A: point at the top of the ladder

B: the point at the bottom of the ladder

C: point where the man is up the ladder

L the length of the ladder

α angle between ladder and ground

"x" distance between C and B

Description

The following forces act on the ladder

Point A: horizontal (to the right)  reaction (T) of the wall against the     ladder

Point B : Vertical (upwards) reaction (R)  of ground against the ladder

               frictional horizontal ( to the left ) force (F)

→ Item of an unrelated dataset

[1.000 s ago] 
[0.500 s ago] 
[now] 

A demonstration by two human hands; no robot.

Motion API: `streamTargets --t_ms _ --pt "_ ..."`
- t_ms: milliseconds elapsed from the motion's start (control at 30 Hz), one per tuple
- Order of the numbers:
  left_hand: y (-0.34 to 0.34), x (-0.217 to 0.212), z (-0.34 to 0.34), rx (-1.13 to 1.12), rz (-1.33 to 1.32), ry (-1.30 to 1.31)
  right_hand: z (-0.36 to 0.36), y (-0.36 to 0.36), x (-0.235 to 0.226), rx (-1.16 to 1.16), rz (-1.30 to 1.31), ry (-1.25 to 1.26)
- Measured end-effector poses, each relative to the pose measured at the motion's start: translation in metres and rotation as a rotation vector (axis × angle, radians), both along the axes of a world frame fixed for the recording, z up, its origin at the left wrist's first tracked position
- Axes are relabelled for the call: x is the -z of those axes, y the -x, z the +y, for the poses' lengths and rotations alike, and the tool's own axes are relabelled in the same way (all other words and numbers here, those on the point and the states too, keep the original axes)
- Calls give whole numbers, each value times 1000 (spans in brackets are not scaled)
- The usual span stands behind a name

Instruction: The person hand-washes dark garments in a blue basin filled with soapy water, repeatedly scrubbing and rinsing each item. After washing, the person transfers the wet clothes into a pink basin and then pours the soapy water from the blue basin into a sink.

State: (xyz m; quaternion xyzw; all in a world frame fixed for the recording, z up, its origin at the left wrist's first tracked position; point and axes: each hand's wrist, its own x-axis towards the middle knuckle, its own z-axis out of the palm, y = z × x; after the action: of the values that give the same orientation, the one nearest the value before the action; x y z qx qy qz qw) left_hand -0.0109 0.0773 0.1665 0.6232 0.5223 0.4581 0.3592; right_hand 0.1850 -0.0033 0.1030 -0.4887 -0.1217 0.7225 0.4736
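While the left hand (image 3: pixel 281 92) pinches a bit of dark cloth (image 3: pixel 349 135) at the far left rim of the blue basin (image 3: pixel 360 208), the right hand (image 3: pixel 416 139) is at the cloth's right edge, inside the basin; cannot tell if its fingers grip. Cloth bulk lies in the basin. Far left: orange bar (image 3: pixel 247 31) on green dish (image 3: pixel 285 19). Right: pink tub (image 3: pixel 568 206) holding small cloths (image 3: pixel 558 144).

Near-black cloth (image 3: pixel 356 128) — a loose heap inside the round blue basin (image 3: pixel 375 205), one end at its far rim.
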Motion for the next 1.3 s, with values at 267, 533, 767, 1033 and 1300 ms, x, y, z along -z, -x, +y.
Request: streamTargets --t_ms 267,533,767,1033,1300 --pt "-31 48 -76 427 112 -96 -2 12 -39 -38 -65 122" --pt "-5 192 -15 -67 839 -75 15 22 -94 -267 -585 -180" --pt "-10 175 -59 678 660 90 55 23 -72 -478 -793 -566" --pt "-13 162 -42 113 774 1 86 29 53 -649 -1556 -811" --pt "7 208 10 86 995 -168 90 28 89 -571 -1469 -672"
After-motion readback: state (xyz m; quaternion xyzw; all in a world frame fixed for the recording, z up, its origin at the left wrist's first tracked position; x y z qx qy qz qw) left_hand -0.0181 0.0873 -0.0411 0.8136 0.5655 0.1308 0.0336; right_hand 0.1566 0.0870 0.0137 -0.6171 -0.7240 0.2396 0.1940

Point C : Weight (vertical downwards)) of the man mg

mg = 75 Kg * 9,8 m/s²       mg = 735 [N]

Then in static conditions:

∑Fx = T - F = 0    ⇒   T = F

∑Fy = mg - R = 0       ⇒   735 - R = 0     ⇒  R = 735

∑Torques(b) = 0

Note: In point B the torque produced by forces R and F are equal to 0

Then:

∑Torques(b) = 0      

And the arm lever for each force is:

mg = 735

d₁ for mg     and d₂  for T

cos α = d₁/x     then    d₁ = x*cosα

sin α  = d₂ / L   then    d₂ = L*sinα

Then:

∑Torques(b) = 0     ⇒   735*x*cosα  - T*L*sinα = 0

735*x*cosα =  T*L*sinα

T = F then       735*x*cosα = F*L*sinα

F = (735)*x*cosα/L*sinα         cos α / sinα = cotgα = 1/tanα

F = (735)*x*cotanα/L     or   F = (735)*x/L*tanα

When F < μ* R  the ladder will stars slippering over the ground

μ(s) = 0,25           0,25*R = 735*x/L*tanα

x   = 0,25*R*tanα*L/735

But R = mg = 735 then

0,25*L*tanα = x

Then  x (max) = 0,25*L*tanα